- _Work task_: Could you print exactly the lines of the listing below, starting at the line that has "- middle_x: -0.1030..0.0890" and ending at the line that has "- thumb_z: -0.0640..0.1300", and only those lines?

--*--

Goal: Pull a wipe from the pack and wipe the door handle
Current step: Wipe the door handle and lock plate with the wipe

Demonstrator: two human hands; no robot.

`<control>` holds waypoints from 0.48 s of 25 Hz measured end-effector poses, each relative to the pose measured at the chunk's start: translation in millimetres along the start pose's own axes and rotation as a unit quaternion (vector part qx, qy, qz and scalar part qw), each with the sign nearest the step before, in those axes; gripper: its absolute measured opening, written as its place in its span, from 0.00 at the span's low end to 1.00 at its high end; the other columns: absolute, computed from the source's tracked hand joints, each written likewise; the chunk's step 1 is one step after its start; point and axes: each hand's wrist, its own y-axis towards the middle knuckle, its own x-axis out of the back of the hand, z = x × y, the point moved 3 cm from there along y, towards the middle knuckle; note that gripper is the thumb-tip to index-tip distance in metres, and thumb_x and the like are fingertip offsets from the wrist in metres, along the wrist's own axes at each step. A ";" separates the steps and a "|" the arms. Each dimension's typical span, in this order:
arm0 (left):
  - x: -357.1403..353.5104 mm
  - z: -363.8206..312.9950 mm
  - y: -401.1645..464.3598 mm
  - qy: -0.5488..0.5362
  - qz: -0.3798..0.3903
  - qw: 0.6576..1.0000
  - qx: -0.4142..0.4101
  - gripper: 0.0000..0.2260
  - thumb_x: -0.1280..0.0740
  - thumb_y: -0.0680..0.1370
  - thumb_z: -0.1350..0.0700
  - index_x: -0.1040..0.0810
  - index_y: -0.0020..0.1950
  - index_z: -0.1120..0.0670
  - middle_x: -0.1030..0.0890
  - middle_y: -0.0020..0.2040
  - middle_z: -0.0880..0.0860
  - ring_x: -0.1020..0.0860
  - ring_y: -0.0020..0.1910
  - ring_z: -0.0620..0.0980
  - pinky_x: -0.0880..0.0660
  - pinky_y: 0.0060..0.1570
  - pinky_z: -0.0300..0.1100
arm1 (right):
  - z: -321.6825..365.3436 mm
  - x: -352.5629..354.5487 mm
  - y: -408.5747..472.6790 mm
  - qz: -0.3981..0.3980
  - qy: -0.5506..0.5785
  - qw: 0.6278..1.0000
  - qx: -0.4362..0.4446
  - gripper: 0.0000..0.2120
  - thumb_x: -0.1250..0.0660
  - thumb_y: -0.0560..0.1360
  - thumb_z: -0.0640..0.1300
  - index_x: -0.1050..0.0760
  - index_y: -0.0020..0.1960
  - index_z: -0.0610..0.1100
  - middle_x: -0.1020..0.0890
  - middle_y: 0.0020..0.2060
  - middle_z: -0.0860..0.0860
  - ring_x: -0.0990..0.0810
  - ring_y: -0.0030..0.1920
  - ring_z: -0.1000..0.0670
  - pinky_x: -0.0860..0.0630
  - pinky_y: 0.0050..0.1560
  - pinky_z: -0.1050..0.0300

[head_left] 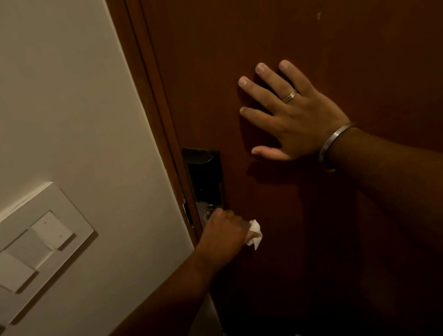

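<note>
**Wipe already in hand, handle being cleaned**

The first step looks finished: the wipe (254,233) is out of its pack, and the pack itself is not in view. What is left, by my judgement, is to finish rubbing the handle; how much of it is already clean I cannot tell.

Nearest to the camera, the left hand (226,232) is closed into a fist around the door handle, which is hidden under the fingers. The white wipe is bunched inside this grip, and only 1 crumpled corner sticks out on the right side of the fist. Just above the fist stands the dark lock plate (204,175), near the left edge of the door (308,19).

Farther up, the right hand (289,116) lies flat and open on the door, fingers spread, holding nothing, well apart from the wipe.
</note>
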 end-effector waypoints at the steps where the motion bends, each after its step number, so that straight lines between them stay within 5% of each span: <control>1: -0.4 13.3 -10.3 -0.005 -0.008 1.000 -0.016 0.06 0.33 0.77 0.49 0.20 0.45 0.50 0.17 0.38 0.50 0.21 0.37 0.49 0.26 0.43 0.45 | 0.0 -0.3 0.5 0.001 0.003 1.000 0.000 0.37 0.50 0.76 0.72 0.30 0.70 0.45 0.38 0.77 0.38 0.40 0.76 0.32 0.46 0.75 0.33; 5: 4.9 56.0 -39.8 0.031 -0.015 0.999 -0.030 0.04 0.29 0.73 0.55 0.21 0.46 0.49 0.17 0.42 0.49 0.21 0.44 0.50 0.27 0.47 0.46 | -0.4 0.4 -0.8 0.003 -0.002 1.000 0.001 0.37 0.50 0.76 0.72 0.30 0.70 0.45 0.38 0.77 0.38 0.40 0.76 0.32 0.46 0.75 0.33; 9: -3.2 3.3 -11.2 0.032 0.013 0.999 0.040 0.06 0.26 0.69 0.52 0.22 0.38 0.50 0.18 0.35 0.49 0.22 0.36 0.50 0.29 0.40 0.44 | 1.6 1.3 1.1 0.004 -0.002 1.000 0.001 0.37 0.50 0.77 0.72 0.30 0.71 0.45 0.38 0.77 0.37 0.40 0.76 0.32 0.47 0.75 0.33; 12: -8.0 -3.9 -12.0 -0.035 -0.001 0.998 0.054 0.03 0.29 0.73 0.53 0.21 0.42 0.50 0.17 0.38 0.50 0.21 0.40 0.50 0.29 0.43 0.45 | -1.3 2.9 0.5 -0.004 -0.005 1.000 0.000 0.37 0.50 0.77 0.71 0.30 0.70 0.45 0.37 0.77 0.37 0.39 0.76 0.32 0.46 0.75 0.33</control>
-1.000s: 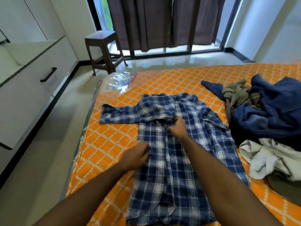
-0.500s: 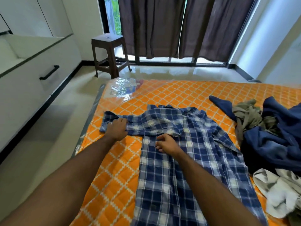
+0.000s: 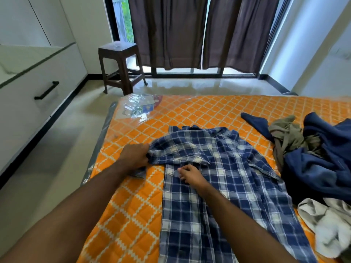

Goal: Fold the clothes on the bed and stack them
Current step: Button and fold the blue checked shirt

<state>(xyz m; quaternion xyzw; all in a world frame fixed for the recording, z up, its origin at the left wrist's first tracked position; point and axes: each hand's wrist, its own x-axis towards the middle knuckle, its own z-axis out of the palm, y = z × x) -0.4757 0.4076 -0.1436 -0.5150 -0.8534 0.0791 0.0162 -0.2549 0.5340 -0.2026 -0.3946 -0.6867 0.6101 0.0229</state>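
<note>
Plaid shirt (image 3: 218, 168), no legible writing

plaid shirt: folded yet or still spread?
Partly folded. The plaid shirt lies flat on the bed, one side turned in; the left hand holds its sleeve, bunched.

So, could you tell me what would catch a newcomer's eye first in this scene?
Probably the blue plaid shirt spread in the middle of the bright orange quilted bed, with the left hand gripping its sleeve and the right hand resting on its front. Next, the unfolded clothes pile at the bed's right side.
</note>
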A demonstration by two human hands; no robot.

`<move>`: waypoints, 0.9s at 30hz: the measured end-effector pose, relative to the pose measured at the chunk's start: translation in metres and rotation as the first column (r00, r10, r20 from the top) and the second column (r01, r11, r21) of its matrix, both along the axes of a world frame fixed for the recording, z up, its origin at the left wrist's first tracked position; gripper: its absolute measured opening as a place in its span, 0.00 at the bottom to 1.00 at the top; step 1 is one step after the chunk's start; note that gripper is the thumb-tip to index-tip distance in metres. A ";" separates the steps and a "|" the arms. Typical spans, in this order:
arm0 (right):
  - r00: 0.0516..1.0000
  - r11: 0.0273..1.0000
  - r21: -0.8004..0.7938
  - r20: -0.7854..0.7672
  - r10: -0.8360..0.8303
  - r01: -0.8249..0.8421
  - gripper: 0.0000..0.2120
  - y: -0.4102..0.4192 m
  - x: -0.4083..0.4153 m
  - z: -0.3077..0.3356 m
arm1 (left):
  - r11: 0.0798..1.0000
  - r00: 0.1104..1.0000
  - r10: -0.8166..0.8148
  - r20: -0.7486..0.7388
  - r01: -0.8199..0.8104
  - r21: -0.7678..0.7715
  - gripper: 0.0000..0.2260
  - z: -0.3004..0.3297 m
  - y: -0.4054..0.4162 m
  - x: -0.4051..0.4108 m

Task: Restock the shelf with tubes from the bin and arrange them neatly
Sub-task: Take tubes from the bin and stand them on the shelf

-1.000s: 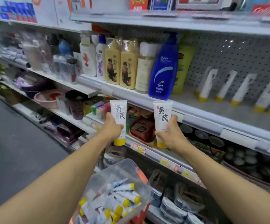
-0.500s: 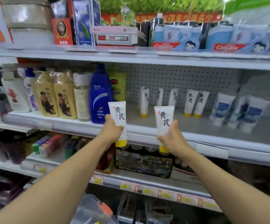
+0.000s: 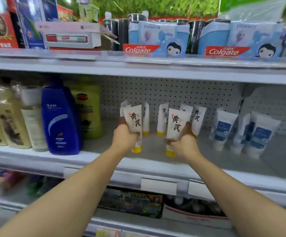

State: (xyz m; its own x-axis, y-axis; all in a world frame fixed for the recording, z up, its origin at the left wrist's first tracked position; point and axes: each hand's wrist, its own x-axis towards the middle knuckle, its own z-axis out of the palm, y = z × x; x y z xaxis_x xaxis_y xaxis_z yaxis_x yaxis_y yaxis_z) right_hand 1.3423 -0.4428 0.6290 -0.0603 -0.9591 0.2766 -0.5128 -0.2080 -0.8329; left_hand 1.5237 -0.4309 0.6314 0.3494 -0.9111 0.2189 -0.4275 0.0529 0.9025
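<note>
Left hand (image 3: 124,139) is gripping one white tube (image 3: 133,124), yellow cap down; right hand (image 3: 184,145) is gripping a second tube (image 3: 176,124), same orientation. Both are sitting over the middle shelf (image 3: 104,161), caps just above its surface. Row of matching tubes (image 3: 162,119) is standing at 12 o'clock behind them. Blue bottle (image 3: 60,120) at 9 o'clock, blue-label tubes (image 3: 224,129) at 3 o'clock.

left hand (image 3: 124,139) + tube (image 3: 134,124) | right hand (image 3: 184,145) + tube (image 3: 176,124) | moved forward over shelf (image 3: 152,147)
</note>
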 end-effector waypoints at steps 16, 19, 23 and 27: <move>0.998 0.996 -0.083 -0.055 0.036 -0.040 0.28 -0.100 0.031 -0.034 | 0.987 0.979 0.144 0.146 -0.131 -0.096 0.25 -0.029 -0.093 -0.029; 0.998 0.994 -0.103 -0.057 0.026 -0.032 0.28 -0.104 0.034 -0.037 | 0.981 0.973 0.164 0.161 -0.143 -0.133 0.26 -0.031 -0.098 -0.029; 0.998 0.996 -0.088 -0.058 0.024 -0.029 0.26 -0.106 0.036 -0.036 | 0.976 0.964 0.190 0.188 -0.164 -0.143 0.26 -0.032 -0.101 -0.028; 0.999 1.000 0.009 -0.026 0.029 -0.028 0.28 -0.104 0.035 -0.042 | 0.983 0.962 0.173 0.211 -0.154 -0.104 0.23 -0.030 -0.101 -0.028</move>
State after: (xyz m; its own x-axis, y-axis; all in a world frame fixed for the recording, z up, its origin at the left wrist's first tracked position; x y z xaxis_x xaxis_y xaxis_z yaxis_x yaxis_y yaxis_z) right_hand 1.3776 -0.5468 0.5874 -0.0258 -0.9628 0.2691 -0.5280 -0.2155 -0.8215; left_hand 1.4955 -0.5323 0.6010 0.4268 -0.8199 0.3815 -0.6228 0.0393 0.7814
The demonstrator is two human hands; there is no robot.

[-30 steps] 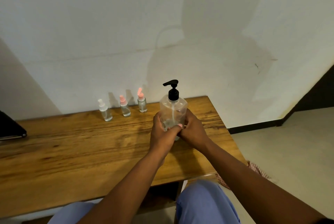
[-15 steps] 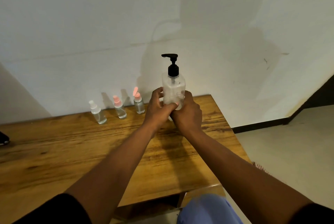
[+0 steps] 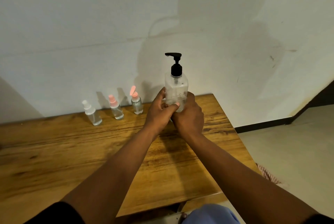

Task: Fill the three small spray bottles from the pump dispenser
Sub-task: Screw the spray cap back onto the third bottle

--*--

- _Output of the exercise_:
  - middle_x: -0.1030..0.0890
  - middle_y: -0.0020..0.2040
  - middle_z: -0.0880..0.0860
  - ring_x: -0.1020..0.0860
  - ring_y: -0.0020..0.1910
  - ring_z: -0.0620..0.0980
  - pinky_x: -0.0880..0.0660
  - pinky_y: 0.0060..0.1570
  - pinky_z: -0.0300..0.1100
arm1 (right):
  - z: -321.6825..365.3436 mm
  - x: -352.5629..354.5487 mm
  - y: -408.5747..472.6790 mm
  - qz: -0.3981..0.3980
  - qy: -0.5506..0.5785
  - qw: 0.6278..1.0000
  - qx: -0.4362..0.4446
  - gripper: 0.0000..0.2120
  - thumb_x: -0.1250..0.0660
  - thumb_y: -0.0560..0.1360
  - thumb_z: -0.0640..0.1300

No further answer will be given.